■ TASK PROMPT
The answer must consist of every line below that contains the word "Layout".

[Dataset entries]
- - - - -

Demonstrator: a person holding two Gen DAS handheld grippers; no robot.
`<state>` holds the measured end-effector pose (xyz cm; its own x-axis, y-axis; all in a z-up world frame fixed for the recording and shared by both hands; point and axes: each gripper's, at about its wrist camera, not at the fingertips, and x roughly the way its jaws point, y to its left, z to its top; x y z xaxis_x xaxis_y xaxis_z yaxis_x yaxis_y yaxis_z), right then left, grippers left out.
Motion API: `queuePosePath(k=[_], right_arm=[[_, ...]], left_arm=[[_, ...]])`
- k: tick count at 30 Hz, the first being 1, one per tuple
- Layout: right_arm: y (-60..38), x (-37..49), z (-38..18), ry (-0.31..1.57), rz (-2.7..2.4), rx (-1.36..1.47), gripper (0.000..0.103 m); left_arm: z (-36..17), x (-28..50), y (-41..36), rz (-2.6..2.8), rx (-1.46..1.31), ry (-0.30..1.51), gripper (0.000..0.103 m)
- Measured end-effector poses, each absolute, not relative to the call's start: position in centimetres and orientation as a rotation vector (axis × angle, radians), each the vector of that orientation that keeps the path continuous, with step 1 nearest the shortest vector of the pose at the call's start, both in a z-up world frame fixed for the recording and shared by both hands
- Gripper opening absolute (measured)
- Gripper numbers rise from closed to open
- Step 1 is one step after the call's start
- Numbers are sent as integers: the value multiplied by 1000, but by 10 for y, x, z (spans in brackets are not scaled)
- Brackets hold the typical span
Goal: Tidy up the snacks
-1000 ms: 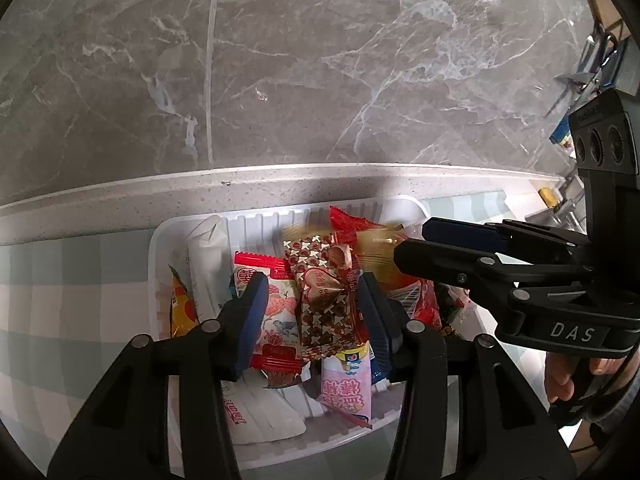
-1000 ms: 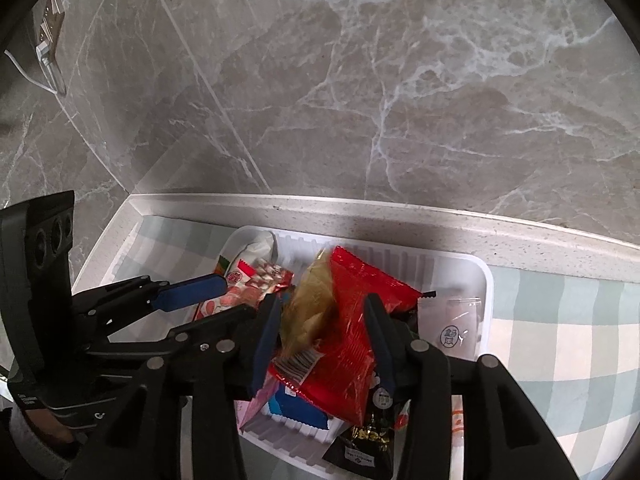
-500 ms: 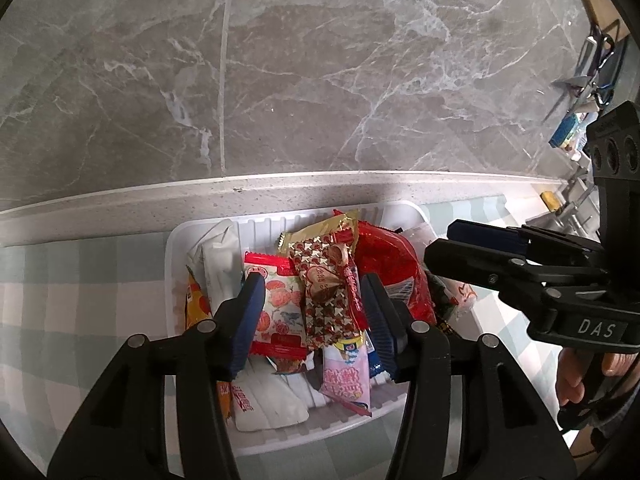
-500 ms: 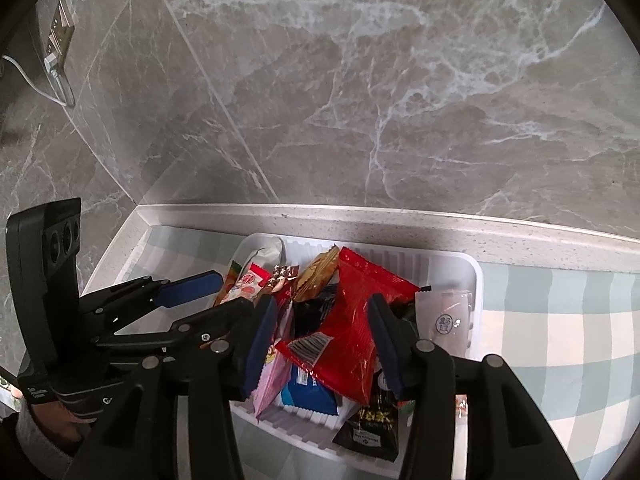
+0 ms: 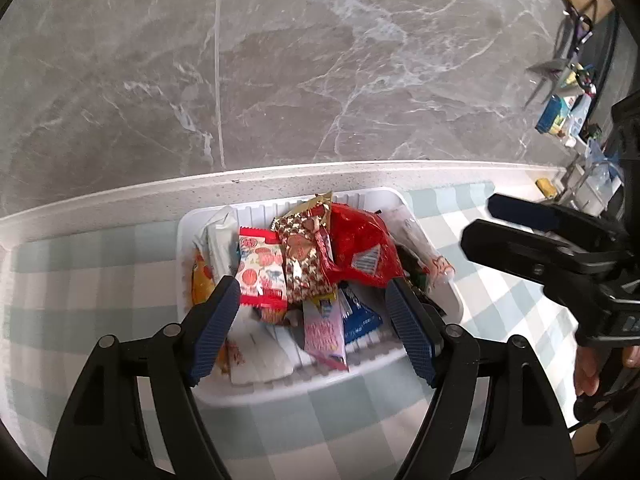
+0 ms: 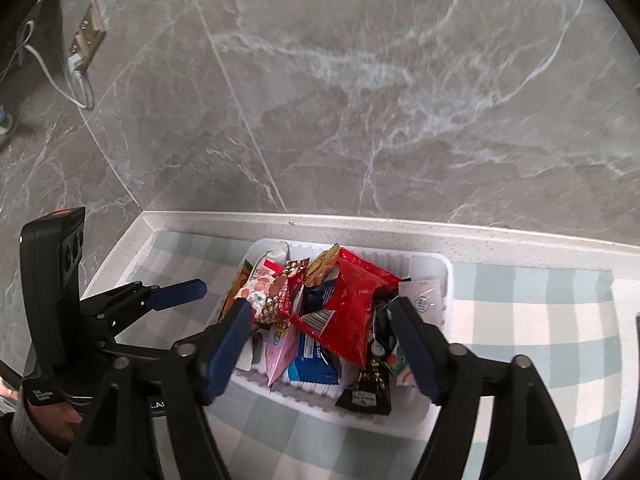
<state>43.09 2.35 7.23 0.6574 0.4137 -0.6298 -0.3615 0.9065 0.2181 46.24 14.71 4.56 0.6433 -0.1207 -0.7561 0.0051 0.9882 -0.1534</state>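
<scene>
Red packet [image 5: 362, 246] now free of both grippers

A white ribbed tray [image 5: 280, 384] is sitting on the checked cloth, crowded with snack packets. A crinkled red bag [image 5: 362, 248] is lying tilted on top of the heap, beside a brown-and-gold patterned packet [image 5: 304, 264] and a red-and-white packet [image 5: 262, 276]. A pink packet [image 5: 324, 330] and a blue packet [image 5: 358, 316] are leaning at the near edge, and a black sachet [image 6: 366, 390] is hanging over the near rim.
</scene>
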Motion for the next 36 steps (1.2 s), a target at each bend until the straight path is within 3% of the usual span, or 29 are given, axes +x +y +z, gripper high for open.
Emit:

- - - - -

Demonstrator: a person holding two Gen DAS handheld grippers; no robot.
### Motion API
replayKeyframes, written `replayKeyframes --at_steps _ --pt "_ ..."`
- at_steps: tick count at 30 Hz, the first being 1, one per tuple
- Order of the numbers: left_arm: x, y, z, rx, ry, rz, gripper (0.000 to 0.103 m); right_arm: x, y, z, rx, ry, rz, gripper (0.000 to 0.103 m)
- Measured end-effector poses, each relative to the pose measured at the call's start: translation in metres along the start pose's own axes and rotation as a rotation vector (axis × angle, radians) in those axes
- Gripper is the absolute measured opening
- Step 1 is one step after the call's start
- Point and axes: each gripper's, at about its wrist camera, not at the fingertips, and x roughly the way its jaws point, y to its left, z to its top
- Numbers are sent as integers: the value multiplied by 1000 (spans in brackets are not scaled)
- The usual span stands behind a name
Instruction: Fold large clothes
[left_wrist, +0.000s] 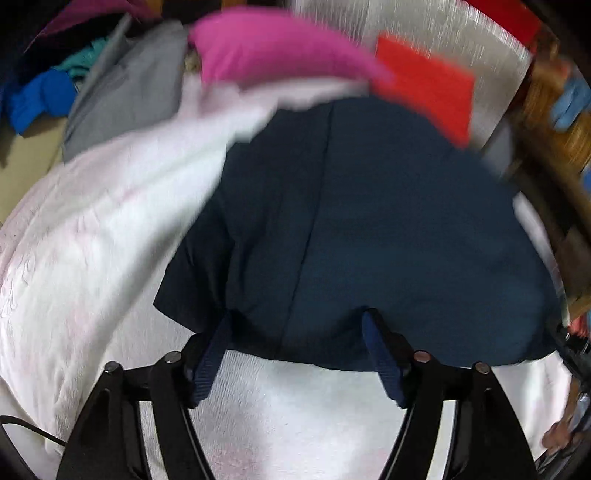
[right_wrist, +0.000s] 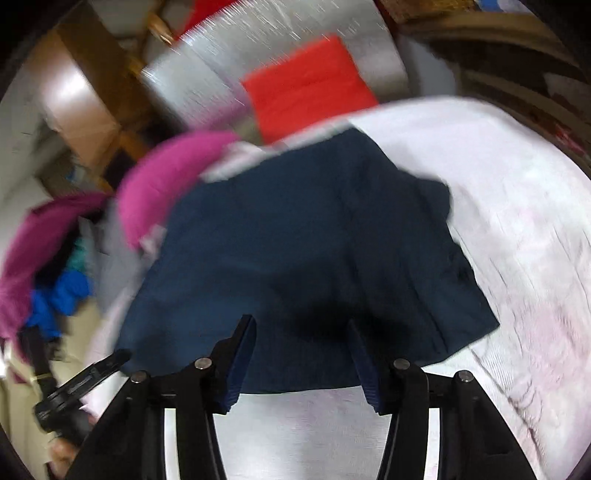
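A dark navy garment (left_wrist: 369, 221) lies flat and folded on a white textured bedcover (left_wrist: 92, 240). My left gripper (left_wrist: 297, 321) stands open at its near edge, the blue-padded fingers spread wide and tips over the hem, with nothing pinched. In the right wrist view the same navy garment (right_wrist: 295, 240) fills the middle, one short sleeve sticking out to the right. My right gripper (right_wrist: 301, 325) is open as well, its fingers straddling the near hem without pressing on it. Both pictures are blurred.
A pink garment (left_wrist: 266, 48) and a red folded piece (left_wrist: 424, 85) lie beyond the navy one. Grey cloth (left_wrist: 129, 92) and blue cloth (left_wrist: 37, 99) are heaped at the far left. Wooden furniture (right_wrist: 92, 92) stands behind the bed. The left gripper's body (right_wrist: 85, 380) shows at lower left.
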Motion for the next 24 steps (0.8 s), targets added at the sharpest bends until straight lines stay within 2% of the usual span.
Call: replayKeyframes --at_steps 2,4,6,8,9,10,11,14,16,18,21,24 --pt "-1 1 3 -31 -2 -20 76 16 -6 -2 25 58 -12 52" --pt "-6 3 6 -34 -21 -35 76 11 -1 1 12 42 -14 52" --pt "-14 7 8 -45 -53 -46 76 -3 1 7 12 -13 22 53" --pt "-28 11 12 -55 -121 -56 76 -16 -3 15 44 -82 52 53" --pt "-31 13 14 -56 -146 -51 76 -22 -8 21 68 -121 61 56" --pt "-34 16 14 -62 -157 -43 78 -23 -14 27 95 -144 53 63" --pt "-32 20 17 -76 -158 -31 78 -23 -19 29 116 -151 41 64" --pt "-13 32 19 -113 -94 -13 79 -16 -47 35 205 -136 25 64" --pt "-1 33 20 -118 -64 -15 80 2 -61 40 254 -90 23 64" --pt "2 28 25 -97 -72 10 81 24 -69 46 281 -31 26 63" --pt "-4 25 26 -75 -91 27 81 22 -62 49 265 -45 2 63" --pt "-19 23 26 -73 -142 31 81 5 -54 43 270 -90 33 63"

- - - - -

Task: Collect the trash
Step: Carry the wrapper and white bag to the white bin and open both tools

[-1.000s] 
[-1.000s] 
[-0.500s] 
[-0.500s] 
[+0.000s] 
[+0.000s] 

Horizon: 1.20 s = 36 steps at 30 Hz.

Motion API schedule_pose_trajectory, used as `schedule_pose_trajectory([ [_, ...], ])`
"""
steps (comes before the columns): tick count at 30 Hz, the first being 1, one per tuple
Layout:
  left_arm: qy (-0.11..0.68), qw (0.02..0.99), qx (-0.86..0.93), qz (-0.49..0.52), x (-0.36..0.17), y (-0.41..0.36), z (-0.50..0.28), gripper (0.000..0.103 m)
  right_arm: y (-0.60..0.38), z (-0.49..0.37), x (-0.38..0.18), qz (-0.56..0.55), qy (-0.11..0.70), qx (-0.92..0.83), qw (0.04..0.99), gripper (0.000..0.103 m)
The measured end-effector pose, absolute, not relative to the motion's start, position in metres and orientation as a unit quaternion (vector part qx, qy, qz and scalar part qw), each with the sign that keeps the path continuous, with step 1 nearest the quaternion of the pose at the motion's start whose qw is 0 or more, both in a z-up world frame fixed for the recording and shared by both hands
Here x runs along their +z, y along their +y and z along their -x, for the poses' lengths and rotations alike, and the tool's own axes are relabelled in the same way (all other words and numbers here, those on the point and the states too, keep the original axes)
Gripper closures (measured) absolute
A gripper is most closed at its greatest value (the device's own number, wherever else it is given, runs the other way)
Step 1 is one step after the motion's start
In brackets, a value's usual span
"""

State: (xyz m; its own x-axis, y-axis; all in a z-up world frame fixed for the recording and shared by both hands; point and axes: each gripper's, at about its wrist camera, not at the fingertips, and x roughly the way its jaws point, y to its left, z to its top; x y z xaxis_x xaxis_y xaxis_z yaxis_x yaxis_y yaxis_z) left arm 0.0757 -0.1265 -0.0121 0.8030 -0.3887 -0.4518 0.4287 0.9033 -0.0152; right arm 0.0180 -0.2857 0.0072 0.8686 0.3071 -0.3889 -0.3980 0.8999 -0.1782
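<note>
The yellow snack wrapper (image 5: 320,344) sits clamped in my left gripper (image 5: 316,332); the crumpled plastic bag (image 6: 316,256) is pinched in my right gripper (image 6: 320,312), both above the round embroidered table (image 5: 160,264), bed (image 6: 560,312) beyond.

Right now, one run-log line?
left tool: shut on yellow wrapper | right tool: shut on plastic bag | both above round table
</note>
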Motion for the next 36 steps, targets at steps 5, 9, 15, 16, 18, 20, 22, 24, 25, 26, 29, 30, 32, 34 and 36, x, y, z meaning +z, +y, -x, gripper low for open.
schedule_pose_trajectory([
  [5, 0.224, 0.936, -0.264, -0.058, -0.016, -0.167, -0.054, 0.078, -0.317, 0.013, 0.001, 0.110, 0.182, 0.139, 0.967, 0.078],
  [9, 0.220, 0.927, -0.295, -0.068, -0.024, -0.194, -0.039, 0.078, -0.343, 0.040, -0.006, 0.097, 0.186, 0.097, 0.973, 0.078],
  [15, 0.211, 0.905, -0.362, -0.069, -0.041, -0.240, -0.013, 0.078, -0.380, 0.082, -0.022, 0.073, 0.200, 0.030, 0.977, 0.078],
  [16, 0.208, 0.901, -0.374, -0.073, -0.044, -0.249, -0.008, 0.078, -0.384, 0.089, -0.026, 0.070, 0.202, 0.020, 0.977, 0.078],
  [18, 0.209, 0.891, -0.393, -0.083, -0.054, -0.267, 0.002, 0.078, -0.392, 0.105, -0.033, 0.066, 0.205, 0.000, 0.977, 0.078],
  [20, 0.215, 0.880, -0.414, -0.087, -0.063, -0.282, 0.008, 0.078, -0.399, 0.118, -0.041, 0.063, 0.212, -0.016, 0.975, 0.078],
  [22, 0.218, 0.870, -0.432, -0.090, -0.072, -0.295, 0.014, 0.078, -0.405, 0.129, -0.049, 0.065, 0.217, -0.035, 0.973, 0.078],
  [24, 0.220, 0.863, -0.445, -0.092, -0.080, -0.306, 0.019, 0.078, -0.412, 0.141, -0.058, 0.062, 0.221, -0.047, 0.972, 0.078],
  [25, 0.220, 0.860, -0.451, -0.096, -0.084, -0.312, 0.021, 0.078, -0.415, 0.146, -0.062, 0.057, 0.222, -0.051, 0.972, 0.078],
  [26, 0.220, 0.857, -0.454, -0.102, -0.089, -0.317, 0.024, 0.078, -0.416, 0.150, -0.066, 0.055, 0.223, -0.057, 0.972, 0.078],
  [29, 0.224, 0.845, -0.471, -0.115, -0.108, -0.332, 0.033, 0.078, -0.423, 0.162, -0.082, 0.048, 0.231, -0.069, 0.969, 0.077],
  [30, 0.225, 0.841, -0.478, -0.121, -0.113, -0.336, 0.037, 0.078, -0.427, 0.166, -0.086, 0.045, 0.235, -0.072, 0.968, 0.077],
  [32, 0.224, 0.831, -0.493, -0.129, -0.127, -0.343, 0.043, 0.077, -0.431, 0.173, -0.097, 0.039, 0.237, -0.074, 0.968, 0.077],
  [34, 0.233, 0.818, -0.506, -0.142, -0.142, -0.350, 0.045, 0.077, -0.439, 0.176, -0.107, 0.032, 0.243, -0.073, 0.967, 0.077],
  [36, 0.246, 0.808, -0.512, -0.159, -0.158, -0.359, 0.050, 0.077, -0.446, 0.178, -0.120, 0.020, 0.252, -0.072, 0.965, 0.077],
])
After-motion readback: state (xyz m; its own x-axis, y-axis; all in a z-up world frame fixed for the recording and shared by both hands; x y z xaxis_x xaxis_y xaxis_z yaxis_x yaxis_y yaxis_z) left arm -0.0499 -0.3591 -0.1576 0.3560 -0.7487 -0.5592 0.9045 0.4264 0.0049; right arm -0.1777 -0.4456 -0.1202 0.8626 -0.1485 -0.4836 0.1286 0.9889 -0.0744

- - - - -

■ ANSWER TO THE EXERCISE
- Layout: right_arm: y (-60..38), x (-37..49), z (-38..18), ry (-0.31..1.57), rz (-2.7..2.4), rx (-1.36..1.47), gripper (0.000..0.103 m); left_arm: z (-36..17), x (-28..50), y (-41..36), rz (-2.6..2.8), rx (-1.46..1.31), ry (-0.30..1.51), gripper (0.000..0.103 m)
Layout:

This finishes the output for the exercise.